### TASK INSTRUCTIONS
Copy each line from the entries that the word "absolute" appears in.

(Records excerpted from a collection)
· · · · · · ·

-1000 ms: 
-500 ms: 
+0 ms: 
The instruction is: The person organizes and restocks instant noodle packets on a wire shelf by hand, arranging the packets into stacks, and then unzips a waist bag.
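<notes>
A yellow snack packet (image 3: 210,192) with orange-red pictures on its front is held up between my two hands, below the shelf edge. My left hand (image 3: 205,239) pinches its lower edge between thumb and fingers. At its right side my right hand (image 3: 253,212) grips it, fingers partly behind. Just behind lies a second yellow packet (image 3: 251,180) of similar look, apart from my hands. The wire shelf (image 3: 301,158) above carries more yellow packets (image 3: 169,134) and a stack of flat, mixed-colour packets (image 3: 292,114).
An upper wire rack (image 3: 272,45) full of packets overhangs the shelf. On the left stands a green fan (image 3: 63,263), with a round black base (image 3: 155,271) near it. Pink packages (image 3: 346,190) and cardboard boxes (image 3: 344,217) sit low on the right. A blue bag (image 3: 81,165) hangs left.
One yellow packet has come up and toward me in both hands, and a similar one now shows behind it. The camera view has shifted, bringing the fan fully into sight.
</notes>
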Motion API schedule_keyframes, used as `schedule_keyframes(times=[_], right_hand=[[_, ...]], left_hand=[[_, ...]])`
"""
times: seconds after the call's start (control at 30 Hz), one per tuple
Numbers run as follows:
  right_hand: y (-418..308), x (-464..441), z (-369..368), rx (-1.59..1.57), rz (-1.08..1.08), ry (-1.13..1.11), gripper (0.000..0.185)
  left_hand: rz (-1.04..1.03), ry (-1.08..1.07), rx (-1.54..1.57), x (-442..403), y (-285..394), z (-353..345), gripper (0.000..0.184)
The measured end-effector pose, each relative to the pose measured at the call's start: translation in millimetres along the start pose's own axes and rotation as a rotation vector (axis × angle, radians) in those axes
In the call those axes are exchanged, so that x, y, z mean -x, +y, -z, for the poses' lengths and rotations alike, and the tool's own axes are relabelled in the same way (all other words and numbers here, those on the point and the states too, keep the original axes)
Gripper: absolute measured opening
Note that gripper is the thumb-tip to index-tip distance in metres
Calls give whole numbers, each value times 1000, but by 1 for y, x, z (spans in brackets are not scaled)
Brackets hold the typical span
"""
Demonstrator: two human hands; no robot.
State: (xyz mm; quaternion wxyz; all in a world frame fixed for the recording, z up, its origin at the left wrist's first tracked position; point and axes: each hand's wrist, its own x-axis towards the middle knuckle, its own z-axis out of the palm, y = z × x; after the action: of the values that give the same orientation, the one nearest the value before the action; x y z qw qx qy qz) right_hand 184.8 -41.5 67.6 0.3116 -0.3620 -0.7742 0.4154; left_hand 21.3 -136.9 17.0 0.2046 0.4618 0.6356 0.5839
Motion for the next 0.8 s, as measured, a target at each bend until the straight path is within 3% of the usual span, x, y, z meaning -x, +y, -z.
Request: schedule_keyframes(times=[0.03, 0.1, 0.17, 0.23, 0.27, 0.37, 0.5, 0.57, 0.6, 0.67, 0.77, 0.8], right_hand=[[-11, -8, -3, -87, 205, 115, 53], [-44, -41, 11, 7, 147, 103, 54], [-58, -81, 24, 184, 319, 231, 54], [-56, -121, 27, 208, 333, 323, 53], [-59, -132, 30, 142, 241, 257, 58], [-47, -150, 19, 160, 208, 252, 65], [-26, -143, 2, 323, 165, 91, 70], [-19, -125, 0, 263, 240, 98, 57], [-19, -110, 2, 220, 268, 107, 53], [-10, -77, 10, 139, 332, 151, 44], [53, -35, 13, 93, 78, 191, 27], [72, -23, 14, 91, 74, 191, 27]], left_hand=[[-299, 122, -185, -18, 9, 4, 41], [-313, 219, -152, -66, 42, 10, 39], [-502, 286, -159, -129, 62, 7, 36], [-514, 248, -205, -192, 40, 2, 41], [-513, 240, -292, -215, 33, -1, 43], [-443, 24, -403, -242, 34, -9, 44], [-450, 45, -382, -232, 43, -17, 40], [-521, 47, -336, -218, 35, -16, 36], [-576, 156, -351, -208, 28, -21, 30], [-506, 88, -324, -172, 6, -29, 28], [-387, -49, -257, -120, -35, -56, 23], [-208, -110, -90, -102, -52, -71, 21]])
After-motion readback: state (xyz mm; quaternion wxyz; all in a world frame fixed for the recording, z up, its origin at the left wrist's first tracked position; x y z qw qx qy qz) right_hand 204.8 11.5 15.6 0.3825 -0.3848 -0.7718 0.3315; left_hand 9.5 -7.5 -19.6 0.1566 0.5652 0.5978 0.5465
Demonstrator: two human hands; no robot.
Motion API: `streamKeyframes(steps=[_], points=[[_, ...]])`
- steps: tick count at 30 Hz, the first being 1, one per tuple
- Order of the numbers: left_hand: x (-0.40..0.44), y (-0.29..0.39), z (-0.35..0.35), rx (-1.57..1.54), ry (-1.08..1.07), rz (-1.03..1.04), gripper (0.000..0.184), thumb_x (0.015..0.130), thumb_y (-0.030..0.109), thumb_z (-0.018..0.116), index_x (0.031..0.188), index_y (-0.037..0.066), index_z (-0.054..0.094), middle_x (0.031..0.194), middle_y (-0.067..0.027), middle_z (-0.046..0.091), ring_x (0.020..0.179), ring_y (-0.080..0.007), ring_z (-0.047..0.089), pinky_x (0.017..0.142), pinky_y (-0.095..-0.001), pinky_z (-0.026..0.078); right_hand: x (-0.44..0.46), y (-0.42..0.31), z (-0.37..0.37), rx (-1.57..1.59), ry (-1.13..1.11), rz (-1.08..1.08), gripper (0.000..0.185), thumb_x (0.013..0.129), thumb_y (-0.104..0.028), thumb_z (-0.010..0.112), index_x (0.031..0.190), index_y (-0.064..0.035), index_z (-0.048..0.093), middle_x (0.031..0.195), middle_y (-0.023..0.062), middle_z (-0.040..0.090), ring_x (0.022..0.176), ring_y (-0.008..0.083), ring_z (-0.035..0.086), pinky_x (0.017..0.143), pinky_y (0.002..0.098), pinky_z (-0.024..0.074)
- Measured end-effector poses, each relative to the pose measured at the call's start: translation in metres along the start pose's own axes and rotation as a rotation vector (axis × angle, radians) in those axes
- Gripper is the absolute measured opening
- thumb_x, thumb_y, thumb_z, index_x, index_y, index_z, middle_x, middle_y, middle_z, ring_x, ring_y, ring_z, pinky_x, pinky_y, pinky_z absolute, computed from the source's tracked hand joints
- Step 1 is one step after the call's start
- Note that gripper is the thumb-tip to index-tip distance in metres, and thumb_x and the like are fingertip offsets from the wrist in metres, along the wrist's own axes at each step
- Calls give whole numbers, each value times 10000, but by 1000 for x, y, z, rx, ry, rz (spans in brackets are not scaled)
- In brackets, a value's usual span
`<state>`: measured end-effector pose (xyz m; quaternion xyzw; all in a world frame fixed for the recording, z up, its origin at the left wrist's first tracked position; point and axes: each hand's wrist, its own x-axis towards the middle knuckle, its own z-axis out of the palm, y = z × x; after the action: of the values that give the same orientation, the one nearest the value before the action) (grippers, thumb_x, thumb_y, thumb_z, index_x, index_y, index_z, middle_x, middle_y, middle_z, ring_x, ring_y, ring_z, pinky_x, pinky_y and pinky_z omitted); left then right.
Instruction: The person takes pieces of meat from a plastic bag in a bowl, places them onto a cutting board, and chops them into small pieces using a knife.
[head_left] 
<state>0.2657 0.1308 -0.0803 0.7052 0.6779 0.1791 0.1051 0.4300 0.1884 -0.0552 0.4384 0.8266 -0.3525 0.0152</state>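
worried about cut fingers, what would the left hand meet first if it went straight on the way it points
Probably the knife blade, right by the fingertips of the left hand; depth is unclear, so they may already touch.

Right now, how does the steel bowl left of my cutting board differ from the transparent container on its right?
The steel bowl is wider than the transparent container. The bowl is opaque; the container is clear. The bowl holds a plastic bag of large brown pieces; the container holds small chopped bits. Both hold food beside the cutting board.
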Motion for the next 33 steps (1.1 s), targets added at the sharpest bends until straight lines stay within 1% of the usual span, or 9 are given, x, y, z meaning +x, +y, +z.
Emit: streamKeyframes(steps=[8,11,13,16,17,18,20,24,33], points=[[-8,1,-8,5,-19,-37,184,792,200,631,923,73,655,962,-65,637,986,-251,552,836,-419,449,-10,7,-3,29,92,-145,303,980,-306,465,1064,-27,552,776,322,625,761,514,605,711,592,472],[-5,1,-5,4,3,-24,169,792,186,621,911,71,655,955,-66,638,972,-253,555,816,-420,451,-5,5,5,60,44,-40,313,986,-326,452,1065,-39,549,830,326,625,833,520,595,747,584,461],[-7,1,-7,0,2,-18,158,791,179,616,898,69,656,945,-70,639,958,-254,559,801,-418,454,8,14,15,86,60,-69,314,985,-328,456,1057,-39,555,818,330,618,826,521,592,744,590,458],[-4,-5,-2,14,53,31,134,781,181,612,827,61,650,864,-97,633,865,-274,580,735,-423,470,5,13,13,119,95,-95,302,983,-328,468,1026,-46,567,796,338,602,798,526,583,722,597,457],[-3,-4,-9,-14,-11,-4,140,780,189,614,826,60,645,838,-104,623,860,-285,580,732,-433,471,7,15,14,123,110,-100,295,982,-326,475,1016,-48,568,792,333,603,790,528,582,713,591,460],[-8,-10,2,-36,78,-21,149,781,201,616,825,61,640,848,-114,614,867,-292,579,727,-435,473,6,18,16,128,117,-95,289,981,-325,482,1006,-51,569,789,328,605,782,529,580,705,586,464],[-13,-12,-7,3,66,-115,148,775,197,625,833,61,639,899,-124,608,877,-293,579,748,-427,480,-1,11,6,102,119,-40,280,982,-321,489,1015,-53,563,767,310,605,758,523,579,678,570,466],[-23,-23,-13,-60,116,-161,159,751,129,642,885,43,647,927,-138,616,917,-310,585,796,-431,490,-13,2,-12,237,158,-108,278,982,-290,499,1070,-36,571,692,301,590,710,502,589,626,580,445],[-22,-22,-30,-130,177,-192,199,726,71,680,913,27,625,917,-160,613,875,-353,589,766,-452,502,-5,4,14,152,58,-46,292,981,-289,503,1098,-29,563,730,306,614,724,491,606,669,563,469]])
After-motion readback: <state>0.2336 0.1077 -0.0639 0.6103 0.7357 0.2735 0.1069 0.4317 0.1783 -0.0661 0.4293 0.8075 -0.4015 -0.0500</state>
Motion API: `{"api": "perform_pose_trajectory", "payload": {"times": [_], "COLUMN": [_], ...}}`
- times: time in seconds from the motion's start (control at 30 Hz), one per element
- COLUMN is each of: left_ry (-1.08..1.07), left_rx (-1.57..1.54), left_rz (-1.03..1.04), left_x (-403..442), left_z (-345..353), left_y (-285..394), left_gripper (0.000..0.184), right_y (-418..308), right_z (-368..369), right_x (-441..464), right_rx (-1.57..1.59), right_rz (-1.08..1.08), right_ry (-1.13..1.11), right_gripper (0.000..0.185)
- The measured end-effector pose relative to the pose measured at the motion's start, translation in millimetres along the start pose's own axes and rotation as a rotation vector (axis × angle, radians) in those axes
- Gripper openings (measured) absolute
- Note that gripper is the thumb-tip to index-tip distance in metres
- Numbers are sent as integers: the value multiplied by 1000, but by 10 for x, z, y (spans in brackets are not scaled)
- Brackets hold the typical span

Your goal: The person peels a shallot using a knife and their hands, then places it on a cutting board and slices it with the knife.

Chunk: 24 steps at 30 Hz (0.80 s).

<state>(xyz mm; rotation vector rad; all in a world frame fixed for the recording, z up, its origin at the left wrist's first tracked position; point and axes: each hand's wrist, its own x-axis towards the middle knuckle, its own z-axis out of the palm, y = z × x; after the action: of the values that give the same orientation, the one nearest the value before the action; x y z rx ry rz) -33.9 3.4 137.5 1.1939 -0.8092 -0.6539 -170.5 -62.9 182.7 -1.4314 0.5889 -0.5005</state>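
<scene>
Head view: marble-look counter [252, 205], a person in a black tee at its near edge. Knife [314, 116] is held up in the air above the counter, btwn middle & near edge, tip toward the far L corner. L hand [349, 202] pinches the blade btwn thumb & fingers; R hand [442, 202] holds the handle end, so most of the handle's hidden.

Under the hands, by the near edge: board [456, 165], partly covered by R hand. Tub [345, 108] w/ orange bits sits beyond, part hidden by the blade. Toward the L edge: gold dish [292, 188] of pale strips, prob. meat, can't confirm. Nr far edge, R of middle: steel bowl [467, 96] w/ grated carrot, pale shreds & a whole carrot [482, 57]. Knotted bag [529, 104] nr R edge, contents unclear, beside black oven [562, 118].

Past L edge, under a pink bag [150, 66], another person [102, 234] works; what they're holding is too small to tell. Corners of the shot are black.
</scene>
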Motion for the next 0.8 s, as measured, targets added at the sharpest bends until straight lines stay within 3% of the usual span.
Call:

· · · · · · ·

### RESULT FOR THIS EXERCISE
Gripper: absolute measured opening
- Gripper is the absolute measured opening
- thumb_x, thumb_y, thumb_z, index_x, index_y, index_z, middle_x, middle_y, middle_z, ring_x, ring_y, ring_z, pinky_x, pinky_y, pinky_z absolute, computed from the source's tracked hand joints
- Gripper openings (measured) absolute

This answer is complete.